Her example of seeking out God’s will in her life was probably the most powerful influence on me. I could not get the idea of being a priest out of my head, and I would block it out of my mind during prayer. As I struggled with just the idea of being a priest, I watched her seeking to discover what was God’s plan for her. I saw her travel to convents for discernment visits and vocational retreats, while I was so scared of the idea, I wouldn’t even talk about it. Her witness was a slap in my face, exposing my cowardliness and lack of love towards God. After about three months with the group I started to seriously ask the question: «Could God really be calling me to the priesthood?».
December 2000—January 2001: I was on a pilgrimage in Rome with about 200 hundred other young men admiring all the sites and graces that the Church has to offer.
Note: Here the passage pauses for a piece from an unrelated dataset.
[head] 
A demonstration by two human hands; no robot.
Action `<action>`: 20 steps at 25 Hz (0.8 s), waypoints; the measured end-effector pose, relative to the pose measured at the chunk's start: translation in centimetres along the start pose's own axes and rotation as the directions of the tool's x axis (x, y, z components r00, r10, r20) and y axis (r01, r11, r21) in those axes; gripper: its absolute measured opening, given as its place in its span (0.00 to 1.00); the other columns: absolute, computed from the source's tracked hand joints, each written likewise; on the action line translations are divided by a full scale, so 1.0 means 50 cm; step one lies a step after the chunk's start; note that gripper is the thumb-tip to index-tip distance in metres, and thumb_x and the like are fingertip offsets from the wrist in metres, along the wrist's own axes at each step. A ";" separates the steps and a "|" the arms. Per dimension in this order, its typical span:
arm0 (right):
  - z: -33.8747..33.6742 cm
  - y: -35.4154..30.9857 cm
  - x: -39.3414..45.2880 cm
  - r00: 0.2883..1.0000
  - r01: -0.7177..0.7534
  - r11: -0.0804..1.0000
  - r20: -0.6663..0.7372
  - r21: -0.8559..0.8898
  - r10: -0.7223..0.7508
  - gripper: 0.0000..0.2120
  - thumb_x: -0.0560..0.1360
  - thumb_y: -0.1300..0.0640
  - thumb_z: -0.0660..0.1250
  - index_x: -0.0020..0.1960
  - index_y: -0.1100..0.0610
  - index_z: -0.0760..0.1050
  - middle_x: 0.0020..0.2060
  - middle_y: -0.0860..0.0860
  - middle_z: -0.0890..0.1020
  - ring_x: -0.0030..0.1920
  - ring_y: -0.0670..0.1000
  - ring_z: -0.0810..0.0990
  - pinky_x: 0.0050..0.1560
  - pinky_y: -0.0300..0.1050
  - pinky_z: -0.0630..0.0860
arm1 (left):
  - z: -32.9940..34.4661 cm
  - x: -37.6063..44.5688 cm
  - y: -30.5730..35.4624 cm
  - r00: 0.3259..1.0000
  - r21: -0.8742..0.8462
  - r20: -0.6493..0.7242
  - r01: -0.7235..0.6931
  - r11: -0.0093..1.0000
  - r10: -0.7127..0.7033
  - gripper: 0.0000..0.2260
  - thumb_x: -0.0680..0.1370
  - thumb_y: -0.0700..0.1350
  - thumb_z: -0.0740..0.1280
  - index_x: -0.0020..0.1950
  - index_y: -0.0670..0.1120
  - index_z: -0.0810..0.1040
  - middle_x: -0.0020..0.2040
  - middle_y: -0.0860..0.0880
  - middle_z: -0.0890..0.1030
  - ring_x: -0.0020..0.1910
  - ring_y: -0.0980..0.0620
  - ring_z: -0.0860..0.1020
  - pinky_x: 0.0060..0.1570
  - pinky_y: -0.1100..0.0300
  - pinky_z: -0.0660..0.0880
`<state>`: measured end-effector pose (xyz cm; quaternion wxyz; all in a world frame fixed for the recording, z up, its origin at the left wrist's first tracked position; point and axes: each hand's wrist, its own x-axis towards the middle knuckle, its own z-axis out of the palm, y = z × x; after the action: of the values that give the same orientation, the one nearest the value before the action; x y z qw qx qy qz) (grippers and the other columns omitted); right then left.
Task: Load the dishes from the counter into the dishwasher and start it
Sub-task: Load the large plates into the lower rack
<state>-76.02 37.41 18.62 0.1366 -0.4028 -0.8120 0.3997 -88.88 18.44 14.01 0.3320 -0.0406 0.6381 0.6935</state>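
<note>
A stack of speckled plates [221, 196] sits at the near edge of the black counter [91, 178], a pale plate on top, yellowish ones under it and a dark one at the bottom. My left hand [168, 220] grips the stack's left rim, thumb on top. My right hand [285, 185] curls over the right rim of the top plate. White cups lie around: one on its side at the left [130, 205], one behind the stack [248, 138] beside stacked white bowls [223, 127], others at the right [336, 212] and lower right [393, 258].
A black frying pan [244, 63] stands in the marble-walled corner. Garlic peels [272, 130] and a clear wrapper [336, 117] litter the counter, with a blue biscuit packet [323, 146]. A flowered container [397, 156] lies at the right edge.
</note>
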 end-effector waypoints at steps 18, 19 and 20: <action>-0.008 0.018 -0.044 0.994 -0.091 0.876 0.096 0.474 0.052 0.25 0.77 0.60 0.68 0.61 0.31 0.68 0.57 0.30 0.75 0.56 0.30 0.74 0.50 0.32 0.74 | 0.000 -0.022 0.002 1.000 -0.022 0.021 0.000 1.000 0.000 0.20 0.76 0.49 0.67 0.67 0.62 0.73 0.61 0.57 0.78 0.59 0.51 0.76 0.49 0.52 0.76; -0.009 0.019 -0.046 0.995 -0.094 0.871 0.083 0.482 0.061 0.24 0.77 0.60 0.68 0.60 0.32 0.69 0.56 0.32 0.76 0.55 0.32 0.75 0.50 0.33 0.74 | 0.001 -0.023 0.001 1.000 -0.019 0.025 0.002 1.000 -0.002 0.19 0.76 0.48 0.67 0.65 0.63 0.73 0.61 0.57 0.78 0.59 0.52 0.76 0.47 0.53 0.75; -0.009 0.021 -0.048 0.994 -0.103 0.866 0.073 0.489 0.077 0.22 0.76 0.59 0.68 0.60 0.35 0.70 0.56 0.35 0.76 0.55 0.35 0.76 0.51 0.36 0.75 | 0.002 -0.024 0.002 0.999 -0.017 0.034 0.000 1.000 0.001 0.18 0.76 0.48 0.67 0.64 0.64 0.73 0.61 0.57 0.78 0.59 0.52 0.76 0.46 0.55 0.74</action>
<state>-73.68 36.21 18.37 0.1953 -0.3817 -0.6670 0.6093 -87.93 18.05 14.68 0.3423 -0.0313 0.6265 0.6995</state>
The Legionaries were offering daily Mass, retreats, and spiritual dialogue during the trip. I decided sleep was more important and did not bother with daily Mass or retreats. I even avoided talking with the Legionaries who were with us because I was scared of the vocation. Despite all my efforts to avoid thinking about the vocation, it kept forcing its way into my mind. We went to the ordination Mass of about 60 Legionaries. Even though I slept through half of the Mass, at the moment of ordination, I was overwhelmed with emotion.
My last night in Rome, I told God: «Look, I do not have a vocation, but I will give you three months of my summer to discern and prove that it is not for me!». At that moment a tremendous peace came over me….
Fr. Zachary Dominguez, L.C., was born on June 26, 1978, in San Diego, California, United States of America. He entered the Legionaries of Christ as a novice in Cheshire, Connecticut, U.S.A., on September 14, 2001. He studied Classical Humanities in Cheshire. Has a degree in philosophy and theology from the Pontifical Ateneum Regina Apostolorum. He collaborated in youth ministry in Atlanta (U.S.A).